An exact copy is the goal: every line from the one containing "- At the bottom" to the end of the material below, pictures excluded.
Dataset content Start Marker
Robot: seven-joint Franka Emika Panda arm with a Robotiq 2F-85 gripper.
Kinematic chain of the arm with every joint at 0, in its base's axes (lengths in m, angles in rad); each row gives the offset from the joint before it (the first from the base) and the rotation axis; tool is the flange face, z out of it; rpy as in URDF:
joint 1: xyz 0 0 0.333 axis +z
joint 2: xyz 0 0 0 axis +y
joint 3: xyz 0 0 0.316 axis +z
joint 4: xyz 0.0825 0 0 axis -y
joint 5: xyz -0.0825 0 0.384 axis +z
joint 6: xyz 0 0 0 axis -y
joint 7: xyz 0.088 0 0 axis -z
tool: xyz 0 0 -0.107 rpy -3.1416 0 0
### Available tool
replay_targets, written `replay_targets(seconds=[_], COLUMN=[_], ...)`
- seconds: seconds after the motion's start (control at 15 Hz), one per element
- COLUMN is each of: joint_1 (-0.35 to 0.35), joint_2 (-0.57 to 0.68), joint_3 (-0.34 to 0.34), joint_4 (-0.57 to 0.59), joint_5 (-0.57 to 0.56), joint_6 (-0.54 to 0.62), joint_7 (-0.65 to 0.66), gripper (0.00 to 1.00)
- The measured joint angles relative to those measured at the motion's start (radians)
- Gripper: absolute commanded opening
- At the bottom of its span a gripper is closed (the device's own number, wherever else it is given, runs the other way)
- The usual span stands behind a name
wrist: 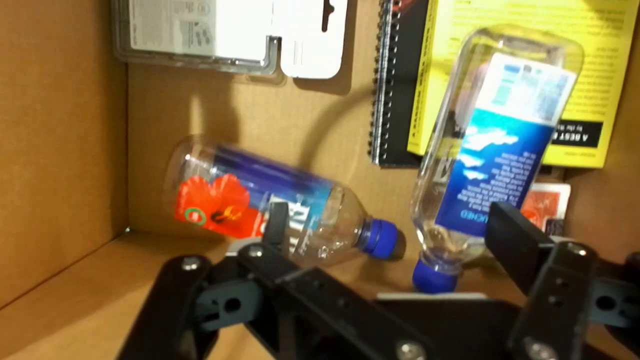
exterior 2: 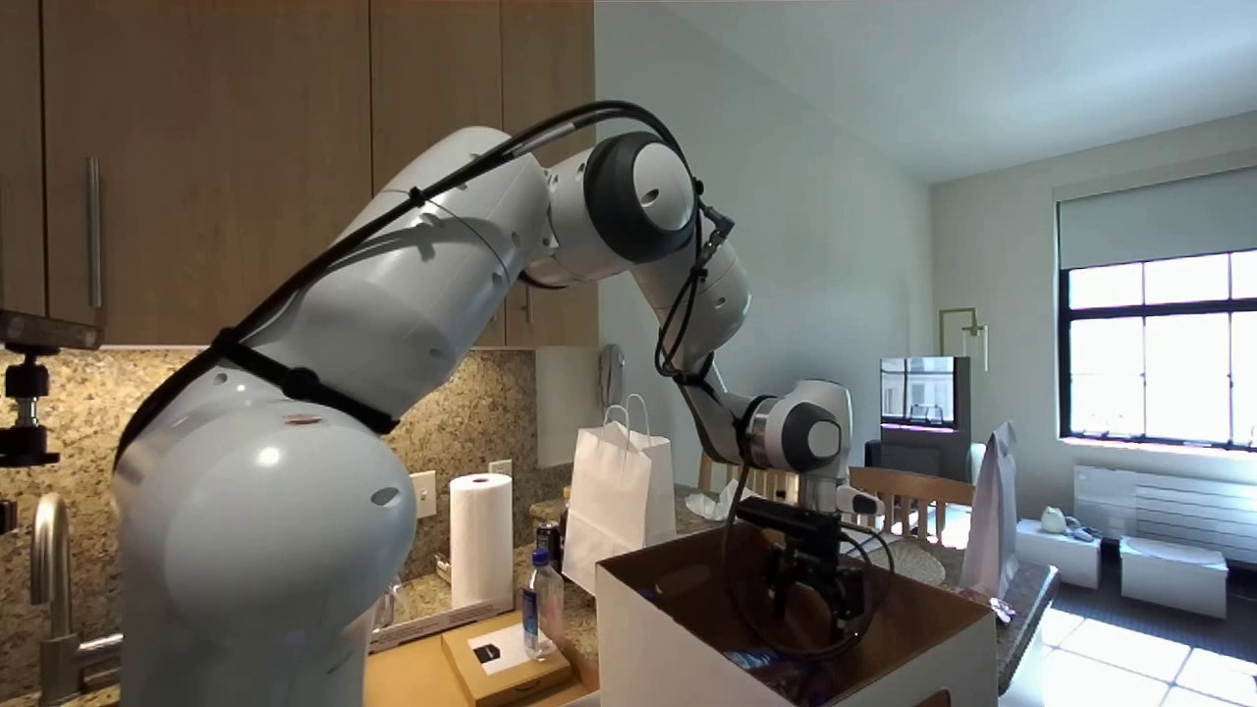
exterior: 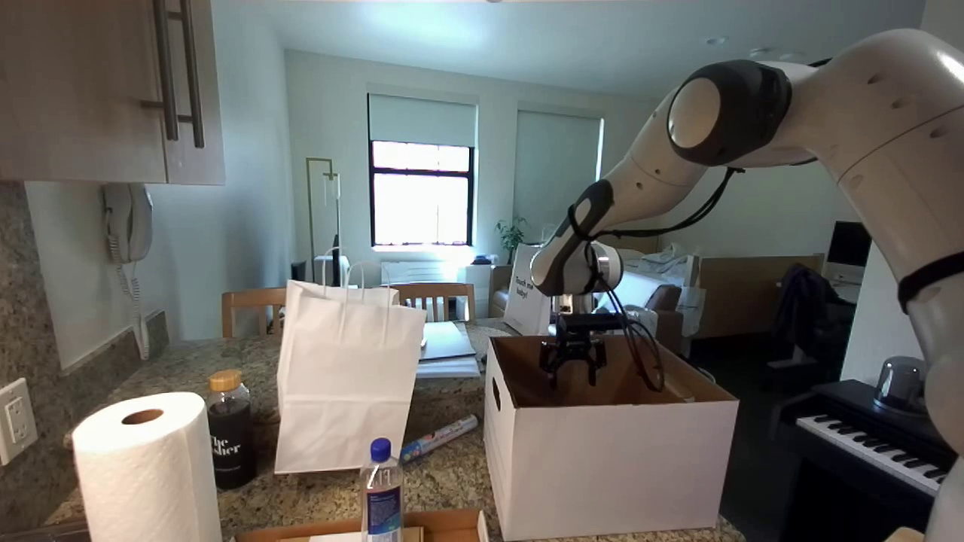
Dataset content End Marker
(Solution to the exercise):
- At the bottom of its span a gripper is closed (the device's own number, wherever else it is given, runs the other way)
- The usual span stands behind a name
wrist: 
exterior 2: 
exterior: 

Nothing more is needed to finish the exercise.